TASK BRIEF = A bare number is the expected answer: the count of lines in the data holding "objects".

DATA EXCERPTS =
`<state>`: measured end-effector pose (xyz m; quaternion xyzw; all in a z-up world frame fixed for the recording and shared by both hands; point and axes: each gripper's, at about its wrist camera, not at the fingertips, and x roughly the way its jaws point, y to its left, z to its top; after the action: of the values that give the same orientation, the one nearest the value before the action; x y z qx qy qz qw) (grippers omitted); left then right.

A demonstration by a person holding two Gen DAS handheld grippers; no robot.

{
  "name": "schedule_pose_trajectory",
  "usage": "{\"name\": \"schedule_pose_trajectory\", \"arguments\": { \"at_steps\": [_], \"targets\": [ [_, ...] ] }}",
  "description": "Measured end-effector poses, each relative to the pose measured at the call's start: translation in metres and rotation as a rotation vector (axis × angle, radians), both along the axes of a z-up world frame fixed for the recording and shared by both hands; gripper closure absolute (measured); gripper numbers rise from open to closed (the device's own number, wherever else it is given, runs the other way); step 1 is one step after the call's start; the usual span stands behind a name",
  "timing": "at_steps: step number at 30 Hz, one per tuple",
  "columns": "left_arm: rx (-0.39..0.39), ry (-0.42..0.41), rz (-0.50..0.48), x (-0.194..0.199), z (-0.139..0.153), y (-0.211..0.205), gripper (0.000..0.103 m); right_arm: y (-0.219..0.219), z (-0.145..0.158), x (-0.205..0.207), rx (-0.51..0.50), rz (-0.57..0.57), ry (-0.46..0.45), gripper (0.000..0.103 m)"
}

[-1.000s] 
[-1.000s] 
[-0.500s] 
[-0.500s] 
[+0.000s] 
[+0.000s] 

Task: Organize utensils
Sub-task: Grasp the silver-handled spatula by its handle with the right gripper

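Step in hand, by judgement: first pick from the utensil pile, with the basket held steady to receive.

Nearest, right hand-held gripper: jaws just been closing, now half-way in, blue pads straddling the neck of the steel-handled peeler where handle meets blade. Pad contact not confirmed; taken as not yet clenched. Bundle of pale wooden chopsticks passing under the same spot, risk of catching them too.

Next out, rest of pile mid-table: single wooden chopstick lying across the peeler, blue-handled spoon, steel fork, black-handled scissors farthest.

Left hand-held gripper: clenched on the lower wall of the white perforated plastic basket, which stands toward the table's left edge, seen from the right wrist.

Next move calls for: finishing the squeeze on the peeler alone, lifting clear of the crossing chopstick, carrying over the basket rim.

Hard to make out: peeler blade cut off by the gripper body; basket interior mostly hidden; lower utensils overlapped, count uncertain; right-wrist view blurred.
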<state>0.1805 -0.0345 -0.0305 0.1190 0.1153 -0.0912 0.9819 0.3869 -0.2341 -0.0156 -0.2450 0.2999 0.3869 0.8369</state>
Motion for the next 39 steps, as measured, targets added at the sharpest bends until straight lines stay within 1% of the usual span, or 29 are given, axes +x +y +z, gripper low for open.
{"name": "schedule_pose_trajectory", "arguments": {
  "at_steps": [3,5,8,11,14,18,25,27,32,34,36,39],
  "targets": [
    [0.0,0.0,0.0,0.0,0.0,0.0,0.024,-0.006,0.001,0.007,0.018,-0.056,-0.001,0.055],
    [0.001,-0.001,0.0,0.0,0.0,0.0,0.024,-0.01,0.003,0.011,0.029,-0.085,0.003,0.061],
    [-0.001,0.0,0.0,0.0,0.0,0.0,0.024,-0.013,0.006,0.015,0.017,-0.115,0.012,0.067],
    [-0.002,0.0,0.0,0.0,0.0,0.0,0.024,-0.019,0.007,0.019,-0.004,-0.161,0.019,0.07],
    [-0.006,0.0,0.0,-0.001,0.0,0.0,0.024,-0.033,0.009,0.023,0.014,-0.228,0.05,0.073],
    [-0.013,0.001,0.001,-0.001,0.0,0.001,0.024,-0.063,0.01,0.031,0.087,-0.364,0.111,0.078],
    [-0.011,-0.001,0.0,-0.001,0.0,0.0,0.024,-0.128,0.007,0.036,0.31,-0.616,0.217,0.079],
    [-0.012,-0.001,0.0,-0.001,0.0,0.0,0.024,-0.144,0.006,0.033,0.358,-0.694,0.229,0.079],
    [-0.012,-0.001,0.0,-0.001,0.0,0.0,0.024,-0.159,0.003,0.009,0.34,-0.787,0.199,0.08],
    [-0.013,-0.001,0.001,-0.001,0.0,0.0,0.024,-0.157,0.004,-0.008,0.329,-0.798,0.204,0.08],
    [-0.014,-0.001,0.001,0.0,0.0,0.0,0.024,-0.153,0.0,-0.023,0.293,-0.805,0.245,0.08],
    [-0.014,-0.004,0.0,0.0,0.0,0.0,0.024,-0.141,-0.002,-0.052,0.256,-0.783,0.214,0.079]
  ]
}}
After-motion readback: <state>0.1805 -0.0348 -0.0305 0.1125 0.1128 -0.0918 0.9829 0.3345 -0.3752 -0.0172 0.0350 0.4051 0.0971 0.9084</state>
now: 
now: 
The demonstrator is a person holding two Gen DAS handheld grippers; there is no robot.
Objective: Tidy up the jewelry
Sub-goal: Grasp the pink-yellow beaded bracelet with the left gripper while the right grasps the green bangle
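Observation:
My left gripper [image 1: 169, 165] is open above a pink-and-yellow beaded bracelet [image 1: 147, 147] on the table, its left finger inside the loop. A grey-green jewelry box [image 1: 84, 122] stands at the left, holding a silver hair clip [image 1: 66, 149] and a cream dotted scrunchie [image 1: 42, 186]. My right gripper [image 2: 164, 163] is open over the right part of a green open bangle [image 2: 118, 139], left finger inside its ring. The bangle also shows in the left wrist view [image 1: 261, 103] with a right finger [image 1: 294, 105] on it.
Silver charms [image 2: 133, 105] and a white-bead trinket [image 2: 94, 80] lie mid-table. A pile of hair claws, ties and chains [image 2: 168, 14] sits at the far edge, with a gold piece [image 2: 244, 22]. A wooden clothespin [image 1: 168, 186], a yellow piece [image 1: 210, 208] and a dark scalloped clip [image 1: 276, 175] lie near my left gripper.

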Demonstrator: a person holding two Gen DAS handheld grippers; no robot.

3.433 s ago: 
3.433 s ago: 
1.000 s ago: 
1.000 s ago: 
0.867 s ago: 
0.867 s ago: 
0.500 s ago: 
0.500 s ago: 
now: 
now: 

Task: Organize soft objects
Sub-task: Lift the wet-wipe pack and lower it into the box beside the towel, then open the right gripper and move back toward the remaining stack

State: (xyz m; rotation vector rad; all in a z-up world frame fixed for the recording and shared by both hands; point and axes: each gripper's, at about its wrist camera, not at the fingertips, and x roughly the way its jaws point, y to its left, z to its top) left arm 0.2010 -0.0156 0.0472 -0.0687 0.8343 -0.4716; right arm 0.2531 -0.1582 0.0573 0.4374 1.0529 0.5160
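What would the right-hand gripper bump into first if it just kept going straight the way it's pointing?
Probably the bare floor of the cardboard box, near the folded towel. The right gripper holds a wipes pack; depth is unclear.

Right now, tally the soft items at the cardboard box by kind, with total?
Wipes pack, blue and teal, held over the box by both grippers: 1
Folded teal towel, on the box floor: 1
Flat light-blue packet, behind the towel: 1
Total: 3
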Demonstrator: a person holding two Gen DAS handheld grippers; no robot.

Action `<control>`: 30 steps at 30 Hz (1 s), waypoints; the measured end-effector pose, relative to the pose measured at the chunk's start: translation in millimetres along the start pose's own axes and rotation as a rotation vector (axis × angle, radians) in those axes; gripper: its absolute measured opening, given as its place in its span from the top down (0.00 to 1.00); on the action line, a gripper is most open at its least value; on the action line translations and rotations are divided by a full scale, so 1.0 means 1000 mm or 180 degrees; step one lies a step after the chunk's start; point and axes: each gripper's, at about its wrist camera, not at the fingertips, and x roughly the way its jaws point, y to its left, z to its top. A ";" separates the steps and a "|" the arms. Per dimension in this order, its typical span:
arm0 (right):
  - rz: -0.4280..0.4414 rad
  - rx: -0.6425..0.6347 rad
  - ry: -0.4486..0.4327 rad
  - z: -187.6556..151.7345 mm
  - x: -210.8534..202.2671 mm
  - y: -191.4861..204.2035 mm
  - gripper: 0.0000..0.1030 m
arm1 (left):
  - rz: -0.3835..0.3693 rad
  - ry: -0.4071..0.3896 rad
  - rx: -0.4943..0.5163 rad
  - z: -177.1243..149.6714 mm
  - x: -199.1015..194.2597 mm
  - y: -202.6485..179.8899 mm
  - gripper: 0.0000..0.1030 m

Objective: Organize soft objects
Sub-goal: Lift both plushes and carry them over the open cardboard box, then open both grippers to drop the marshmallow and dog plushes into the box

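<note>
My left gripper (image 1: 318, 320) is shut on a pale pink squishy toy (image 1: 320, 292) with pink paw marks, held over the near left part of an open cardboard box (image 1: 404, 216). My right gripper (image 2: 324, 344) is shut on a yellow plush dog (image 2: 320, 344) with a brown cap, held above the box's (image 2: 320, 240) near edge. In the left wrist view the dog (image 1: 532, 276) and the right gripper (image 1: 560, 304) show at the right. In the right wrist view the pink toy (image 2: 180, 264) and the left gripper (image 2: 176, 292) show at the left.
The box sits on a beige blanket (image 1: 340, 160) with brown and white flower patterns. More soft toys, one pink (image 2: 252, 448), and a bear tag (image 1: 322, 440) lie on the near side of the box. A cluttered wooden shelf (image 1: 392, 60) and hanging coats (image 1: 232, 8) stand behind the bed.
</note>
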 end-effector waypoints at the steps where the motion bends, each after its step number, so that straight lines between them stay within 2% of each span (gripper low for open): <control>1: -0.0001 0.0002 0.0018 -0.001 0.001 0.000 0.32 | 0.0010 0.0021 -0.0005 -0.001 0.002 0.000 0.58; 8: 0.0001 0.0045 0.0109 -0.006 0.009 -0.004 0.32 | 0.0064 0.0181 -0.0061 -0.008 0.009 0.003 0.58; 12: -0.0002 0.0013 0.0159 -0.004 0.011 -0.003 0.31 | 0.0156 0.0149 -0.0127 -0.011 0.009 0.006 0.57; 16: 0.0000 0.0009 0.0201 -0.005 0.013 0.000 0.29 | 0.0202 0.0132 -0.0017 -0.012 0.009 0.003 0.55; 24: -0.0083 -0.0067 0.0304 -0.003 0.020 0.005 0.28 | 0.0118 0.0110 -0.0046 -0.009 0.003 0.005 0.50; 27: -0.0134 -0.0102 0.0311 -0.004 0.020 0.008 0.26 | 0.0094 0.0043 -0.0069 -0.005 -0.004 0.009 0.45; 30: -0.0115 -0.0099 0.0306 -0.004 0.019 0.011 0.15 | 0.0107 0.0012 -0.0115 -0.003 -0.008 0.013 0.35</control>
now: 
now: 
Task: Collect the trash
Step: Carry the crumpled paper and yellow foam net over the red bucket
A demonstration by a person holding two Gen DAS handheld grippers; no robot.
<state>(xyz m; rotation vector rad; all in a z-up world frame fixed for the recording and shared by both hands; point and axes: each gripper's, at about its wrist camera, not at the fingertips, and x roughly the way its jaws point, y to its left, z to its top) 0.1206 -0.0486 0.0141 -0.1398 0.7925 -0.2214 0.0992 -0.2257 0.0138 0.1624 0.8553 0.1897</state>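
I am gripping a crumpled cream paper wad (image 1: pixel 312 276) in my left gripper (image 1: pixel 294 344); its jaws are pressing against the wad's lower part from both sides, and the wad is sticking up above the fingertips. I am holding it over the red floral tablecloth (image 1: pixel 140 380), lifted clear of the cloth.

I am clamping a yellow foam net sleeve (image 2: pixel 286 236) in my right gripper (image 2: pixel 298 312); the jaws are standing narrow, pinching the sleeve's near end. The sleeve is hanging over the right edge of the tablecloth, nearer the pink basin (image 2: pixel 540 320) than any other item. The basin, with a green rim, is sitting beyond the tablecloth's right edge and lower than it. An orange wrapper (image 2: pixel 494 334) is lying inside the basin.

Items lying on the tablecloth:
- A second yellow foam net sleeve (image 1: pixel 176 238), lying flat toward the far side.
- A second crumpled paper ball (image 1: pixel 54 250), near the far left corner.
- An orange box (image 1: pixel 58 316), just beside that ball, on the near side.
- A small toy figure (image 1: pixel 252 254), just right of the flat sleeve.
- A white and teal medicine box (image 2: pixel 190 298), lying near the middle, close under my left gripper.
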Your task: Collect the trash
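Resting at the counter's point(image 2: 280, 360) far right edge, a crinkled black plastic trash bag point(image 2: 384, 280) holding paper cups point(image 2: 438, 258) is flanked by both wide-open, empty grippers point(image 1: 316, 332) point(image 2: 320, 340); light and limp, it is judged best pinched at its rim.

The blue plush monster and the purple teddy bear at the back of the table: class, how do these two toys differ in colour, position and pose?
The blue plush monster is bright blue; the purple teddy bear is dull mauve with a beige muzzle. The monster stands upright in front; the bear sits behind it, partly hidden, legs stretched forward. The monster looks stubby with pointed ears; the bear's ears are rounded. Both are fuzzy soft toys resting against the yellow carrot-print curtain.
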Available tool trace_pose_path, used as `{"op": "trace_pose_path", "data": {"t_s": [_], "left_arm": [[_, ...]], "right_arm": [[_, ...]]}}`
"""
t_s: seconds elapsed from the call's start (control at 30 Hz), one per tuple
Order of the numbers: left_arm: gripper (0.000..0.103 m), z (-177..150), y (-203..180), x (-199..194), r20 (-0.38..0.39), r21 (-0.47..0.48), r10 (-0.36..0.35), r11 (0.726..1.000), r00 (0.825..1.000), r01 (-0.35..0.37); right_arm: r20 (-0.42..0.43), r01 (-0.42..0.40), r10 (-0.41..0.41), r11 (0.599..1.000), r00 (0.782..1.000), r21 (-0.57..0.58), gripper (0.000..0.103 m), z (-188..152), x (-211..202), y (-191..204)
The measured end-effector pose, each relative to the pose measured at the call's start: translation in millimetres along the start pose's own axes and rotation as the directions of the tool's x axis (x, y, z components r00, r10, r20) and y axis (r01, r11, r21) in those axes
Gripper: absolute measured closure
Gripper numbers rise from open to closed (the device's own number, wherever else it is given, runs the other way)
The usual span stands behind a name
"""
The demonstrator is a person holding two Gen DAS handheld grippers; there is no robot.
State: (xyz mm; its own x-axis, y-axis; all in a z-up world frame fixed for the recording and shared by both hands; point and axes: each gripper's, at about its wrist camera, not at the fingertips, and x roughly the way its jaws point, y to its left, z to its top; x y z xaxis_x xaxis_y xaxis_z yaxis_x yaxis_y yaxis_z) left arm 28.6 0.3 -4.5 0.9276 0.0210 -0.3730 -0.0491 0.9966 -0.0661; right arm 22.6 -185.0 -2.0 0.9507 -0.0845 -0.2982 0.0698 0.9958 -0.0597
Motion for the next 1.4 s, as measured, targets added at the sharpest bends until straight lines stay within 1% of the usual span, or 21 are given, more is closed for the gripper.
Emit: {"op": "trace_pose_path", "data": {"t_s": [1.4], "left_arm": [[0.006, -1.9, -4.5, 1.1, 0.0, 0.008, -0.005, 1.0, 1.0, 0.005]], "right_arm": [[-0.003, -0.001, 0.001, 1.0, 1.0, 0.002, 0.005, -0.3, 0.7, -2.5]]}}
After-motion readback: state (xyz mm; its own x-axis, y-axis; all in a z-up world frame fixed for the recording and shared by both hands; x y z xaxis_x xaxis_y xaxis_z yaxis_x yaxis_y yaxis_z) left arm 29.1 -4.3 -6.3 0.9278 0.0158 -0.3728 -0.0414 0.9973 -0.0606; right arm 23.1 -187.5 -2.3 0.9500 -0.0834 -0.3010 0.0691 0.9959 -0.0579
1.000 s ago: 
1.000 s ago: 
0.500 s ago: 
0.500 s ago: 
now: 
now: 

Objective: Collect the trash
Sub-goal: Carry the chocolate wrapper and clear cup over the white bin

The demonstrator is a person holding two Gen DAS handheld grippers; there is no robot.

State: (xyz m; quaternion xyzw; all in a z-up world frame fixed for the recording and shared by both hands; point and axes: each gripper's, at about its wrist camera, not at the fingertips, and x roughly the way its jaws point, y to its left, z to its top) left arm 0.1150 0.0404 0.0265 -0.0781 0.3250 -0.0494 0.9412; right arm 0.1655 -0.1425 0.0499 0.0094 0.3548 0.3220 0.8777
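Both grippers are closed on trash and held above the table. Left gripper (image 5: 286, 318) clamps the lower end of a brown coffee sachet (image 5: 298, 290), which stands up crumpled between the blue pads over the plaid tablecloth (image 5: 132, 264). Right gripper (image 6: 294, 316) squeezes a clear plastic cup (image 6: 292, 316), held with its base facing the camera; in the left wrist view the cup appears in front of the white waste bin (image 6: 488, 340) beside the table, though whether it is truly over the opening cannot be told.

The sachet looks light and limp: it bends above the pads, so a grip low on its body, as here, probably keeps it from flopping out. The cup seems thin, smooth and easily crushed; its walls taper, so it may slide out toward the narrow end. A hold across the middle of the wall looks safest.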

COMPLETED EXERCISE = 2